> Task instructions: If a line in the entries below holds the string "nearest", copy it.

[Opening Information provided section]

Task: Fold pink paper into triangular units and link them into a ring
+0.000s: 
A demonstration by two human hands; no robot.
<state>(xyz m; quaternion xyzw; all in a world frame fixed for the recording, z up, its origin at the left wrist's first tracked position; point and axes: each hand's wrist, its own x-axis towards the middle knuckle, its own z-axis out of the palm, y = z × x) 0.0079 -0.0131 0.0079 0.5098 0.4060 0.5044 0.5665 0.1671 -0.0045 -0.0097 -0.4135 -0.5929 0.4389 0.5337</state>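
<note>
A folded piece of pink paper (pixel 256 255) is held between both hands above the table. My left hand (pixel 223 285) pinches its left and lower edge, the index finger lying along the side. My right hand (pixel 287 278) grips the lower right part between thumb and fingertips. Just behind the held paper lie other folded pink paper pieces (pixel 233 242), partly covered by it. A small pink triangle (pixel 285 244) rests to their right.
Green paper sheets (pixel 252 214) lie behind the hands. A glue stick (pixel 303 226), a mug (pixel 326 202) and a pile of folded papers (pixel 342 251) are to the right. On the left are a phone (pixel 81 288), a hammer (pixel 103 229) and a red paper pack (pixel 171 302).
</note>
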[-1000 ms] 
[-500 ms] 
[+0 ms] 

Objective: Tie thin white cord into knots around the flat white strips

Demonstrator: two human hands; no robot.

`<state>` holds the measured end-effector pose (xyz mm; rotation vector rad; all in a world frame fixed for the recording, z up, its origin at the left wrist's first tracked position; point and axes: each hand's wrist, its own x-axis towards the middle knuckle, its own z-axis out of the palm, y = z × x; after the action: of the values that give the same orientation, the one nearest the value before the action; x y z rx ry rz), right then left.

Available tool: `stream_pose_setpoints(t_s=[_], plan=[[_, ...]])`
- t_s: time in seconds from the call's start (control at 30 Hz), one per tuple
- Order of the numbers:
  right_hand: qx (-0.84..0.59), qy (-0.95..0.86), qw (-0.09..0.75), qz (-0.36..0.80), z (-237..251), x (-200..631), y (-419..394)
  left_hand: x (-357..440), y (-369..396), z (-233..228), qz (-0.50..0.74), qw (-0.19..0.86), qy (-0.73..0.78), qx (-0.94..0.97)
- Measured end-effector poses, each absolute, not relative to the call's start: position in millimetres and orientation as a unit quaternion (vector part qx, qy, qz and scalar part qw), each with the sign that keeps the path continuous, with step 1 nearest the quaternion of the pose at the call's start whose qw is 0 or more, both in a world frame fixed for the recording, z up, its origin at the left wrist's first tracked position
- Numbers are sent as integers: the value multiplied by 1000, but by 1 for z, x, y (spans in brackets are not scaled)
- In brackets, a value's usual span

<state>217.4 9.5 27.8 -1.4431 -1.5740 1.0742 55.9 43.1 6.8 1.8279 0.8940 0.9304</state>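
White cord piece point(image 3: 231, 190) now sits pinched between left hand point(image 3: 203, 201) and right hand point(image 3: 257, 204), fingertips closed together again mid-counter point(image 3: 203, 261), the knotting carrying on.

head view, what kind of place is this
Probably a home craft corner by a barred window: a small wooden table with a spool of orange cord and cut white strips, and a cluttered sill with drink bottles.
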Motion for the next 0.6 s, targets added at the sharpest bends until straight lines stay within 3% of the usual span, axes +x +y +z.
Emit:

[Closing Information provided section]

> Output for this task:
`<state>` holds the measured end-effector pose (xyz mm; rotation vector rad; all in a world frame fixed for the recording, z up, its origin at the left wrist's first tracked position; point and axes: each hand's wrist, its own x-axis towards the middle knuckle, its own z-axis out of the palm, y = z × x; after the action: of the values that give the same orientation, the one nearest the value before the action; x y z rx ry rz), right then left.
- Measured end-effector poses, each absolute, not relative to the call's start: position in millimetres and orientation as a unit quaternion (vector part qx, qy, qz and scalar part qw), each with the sign that keeps the path continuous, with step 1 nearest the quaternion of the pose at the call's start whose qw is 0 or more, both in a world frame fixed for the recording, z up, its origin at the left wrist's first tracked position

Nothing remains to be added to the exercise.